* YOUR ASSIGNMENT
Please output, without any change, the lines of the material below from the very first through the one with "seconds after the".

* SUPPLIED DATA
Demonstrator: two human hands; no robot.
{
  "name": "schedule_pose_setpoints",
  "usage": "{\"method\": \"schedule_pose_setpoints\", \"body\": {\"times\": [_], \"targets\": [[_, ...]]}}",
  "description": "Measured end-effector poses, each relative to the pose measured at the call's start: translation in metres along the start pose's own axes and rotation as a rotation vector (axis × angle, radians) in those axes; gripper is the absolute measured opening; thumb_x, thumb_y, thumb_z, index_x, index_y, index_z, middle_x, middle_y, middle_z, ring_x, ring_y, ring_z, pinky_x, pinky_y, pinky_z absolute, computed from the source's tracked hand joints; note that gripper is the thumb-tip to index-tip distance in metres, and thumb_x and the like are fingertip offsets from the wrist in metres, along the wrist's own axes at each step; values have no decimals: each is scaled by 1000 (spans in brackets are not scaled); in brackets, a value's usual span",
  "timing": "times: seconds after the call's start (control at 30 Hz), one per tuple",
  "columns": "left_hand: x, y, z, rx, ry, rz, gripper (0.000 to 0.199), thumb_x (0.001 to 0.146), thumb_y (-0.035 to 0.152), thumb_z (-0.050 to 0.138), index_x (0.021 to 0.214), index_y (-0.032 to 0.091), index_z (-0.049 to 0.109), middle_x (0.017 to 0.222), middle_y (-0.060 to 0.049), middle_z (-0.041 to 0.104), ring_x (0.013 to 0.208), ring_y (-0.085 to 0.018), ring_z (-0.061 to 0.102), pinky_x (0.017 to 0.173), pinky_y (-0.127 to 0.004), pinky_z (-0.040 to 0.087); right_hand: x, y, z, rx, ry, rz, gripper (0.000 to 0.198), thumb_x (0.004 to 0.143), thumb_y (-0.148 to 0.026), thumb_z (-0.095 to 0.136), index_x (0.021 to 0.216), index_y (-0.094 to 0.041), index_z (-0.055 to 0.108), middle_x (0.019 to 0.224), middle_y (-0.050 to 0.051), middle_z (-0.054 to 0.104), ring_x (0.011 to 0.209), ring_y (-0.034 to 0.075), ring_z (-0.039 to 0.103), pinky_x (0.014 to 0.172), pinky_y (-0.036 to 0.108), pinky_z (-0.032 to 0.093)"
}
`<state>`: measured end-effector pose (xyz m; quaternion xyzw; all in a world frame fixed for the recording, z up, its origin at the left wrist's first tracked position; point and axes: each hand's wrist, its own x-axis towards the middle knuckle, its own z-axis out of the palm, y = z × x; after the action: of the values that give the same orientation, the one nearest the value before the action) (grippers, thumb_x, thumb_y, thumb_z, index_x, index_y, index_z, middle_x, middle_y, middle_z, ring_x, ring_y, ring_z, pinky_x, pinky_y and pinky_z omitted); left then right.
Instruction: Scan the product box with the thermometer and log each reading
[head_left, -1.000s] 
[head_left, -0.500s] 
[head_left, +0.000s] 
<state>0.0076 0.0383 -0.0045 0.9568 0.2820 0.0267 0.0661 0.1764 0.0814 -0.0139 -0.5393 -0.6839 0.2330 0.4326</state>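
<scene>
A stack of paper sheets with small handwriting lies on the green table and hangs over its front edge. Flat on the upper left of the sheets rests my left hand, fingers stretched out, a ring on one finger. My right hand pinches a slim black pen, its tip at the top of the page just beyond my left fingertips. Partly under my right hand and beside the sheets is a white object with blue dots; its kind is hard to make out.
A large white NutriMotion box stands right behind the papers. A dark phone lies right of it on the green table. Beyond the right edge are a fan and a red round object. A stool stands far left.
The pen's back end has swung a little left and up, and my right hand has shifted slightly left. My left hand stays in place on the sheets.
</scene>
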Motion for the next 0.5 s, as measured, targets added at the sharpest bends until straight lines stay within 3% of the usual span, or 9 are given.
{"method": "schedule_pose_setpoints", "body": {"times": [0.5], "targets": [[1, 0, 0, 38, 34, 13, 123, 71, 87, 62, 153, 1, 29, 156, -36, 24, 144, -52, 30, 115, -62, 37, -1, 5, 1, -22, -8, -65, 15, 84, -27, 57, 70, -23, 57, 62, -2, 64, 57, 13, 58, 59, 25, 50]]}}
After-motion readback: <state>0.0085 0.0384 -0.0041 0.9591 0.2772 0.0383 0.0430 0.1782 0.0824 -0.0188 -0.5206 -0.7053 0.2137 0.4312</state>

* THE ANSWER
Demonstrator: two human hands; no robot.
{
  "name": "schedule_pose_setpoints",
  "usage": "{\"method\": \"schedule_pose_setpoints\", \"body\": {\"times\": [_], \"targets\": [[_, ...]]}}",
  "description": "Measured end-effector poses, each relative to the pose measured at the call's start: translation in metres along the start pose's own axes and rotation as a rotation vector (axis × angle, radians) in those axes; gripper is the absolute measured opening; thumb_x, thumb_y, thumb_z, index_x, index_y, index_z, middle_x, middle_y, middle_z, ring_x, ring_y, ring_z, pinky_x, pinky_y, pinky_z absolute, computed from the source's tracked hand joints; note that gripper is the thumb-tip to index-tip distance in metres, and thumb_x and the like are fingertip offsets from the wrist in metres, along the wrist's own axes at each step; values have no decimals: each is scaled by 1000 (spans in brackets are not scaled); in brackets, a value's usual span",
  "timing": "times: seconds after the call's start (control at 30 Hz), one per tuple",

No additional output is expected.